Thursday, July 8th, 2010
So this weekend I was re-reading a favorite book for bookgroup, “Cooking for Mr. Latte” by Amanda Hesser. Amanda was a food writer for the NY Times for years, and the book chronicles her adventures in cooking, eating and relationships. Thank goodness she includes many of the recipes she describes at the end of each chapter or I would be a very hungry and frustrated reader!
What I love about this book is that all the recipes have a story behind them, which I think is true of some of the best recipes. Like the lemon bars my family makes that come from a cookbook my brother’s middle school put together of each kid’s favorite recipe. Fred Natkins will forever live on in our lives for his contribution of his mom’s lemon bar recipe. We never refer to them as simply Lemon Bars. Oh no, they are Fred Natkin’s Lemon Bars.
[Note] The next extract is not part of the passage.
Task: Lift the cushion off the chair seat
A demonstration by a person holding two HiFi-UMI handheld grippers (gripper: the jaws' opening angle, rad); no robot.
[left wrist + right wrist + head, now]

I’m sure you all have similar stories about favorite dishes. And you remember who you served them to and how they fed the soul and stomach (if done right).
So what does that have to do with design? Well, it got me thinking about shared experiences, travel, and the objects we pick up along the way. When I travel I prefer to buy an interesting object for my home that I can look at and remember the trip. I’m not talking about “insert destination here” sweatshirts, spoons, shot glasses or fridge magnets. Though if that’s your thing, enjoy!
No I’m talking about that wall hanging I found in the little shop in the Gion district of Kyoto that has a giesha and a temple on it. And after I bought it we passed two maiko, apprentice gieshas, on the street.
Seeing the object pulls you right back into a moment, a story, a feeling. Or the 1890s German scientific print of different types of mushrooms I found in a vintage shop in Austin, Texas, that fits in perfectly on the wall of mushroom photos in my living room.
The mushroom photos always elicit lots of questions from visitors. It gives us the chance to tell them about our love of hiking and mushroom hunting, where I was inspired by the variety of mushrooms and colors and textures in the woods. Then we can show them our bags of dehydrated mushrooms as proof that I’m not just making this up.
The layout with different size and shape frames in an asymmetrical arrangement is more dynamic and allows us to add to the collection easily over the years. In fact, we’ll probably change out the mushroom photos for pictures from our trip to Japan next. That will provide new stories to tell, and different memories to enjoy. And when we tire of those photos, we will have other photos from other adventures with which we can replace them.
I think using objects and photos from your travels and adventures (even if they are local) is one of the best ways to ensure that your home is a reflection of you and your life. Grandma’s hope chest or the lamp from your childhood bedroom can also serve as mementos (not to be confused with Mentos, the freshmaker).
What objects do you have that have special meaning and history behind them? Where did you find them or who passed them down to you? Do they have pride of place in your home or are they mixed in and require exploration to notice?